Figure 1. Abdominal CT. (A) Abdominal CT in November 2021 revealed para-aortic lymph node carcinoma metastasis (red arrow). (B) Postoperative review via enhanced abdominal CT in February 2022 indicated complete resection of retroperitoneal metastases. CT, computed tomography.

Figure 2. Positron emission tomography-computed tomography in November 2021. (A) Coronal section demonstrated that the left kidney and left adrenal gland are not shown. A soft tissue density nodule (red arrow) is seen on the left side of the abdominal aorta and there were no swollen lymph nodes in the remaining pelvic abdominal cavity. (B) Transverse sections demonstrated that a soft tissue density nodule of ~2.3×2.0 cm2 in size (red arrow) on the left side of the abdominal aorta. The margin of the nodule are poorly demarcated with the left crus of the diaphragm. The imaging agent intake increased unevenly. SUVMAX was ~3.1. (C) Nodule of the right lobe of the thyroid (red arrow): Poorly defined border, significantly increased imaging agent uptake, SUVMAX of ~12.2. (D) Nodule of the left lobe of the thyroid (red arrow): Border clear, slightly increased imaging agent uptake and SUVMAX of ~3.1. SUVMAX, maximum standard uptake values at the PET scan.

Figure 3. (A) Thyroid ultrasound Doppler in November 2021 revealed hypoechoic nodules in the left thyroid gland, resembling C-TIRADS 4C (nodule 1: Red arrow) and C-TIRADS 4B (nodule 2: Green arrow) (scale bar, 4 cm). (B) Fine-needle aspiration with hematoxylin and eosin staining in November 2021 suggested papillary thyroid carcinoma (nodule 1) (scale bar, 50 µm).
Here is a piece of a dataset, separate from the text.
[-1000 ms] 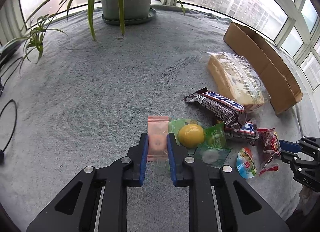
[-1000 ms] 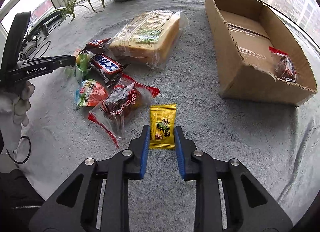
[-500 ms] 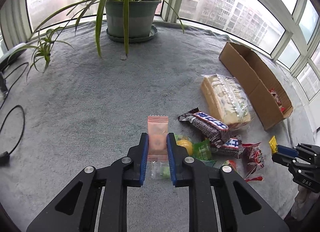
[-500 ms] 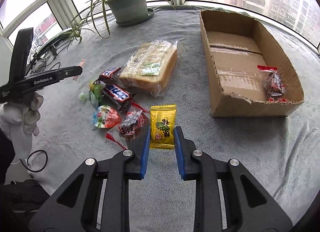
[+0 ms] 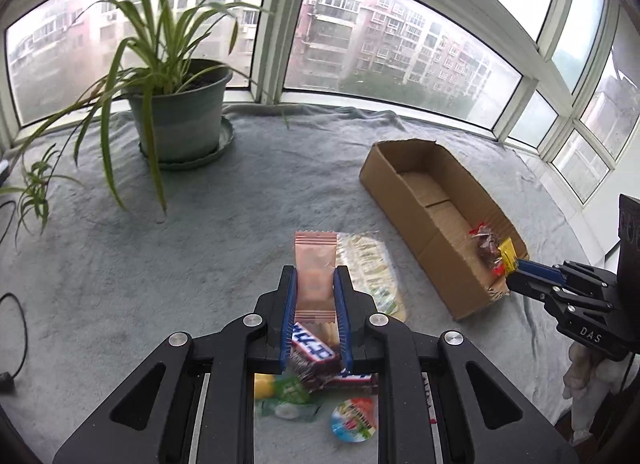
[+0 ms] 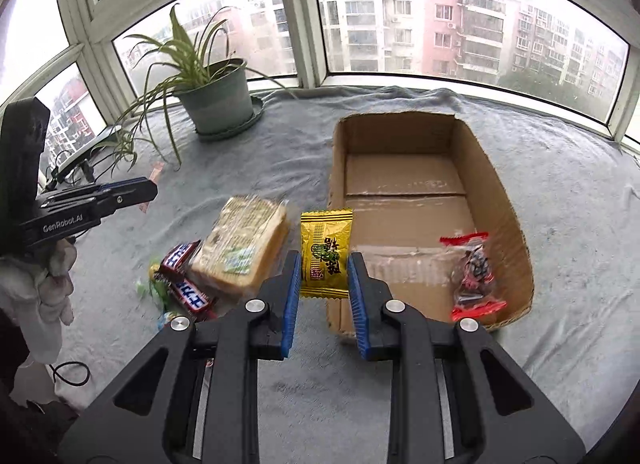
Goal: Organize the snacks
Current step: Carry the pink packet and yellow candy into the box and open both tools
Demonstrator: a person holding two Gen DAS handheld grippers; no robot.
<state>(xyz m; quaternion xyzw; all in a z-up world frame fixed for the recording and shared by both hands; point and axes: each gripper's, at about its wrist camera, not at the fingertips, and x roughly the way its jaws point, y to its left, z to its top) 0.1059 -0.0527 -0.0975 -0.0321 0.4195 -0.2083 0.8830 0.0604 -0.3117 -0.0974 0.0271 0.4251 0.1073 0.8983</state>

Figure 4. During surgery, two gray, hard masses were found in the left thyroid gland sized ~0.4×0.3×0.3 cm (nodule 1: Red arrow) and 1.3×1.3×1.2 cm (nodule 2: Green arrow), with unclear boundary and close to the capsule, with the distance between two tumors being ~1 cm.

Figure 5. Histopathological examination. (A) Nodule 1: The nodule composed of partly follicles and partly papillary structures lined by tumor cells with enlarged, crowded and overlapping nuclei. The tumor cells showed nuclear furrows and prominent nucleoli, and some nuclei showed ground glass appearance. (B) Nodule 2: The tumor cells were arranged in nests and sheets, with large volume, clear cytoplasm, round and centered nuclei, and no obvious nucleoli. Abundant blood vessels were observed in the background of the tumor (H&E; magnification, ×40; scale bar, 200 µm).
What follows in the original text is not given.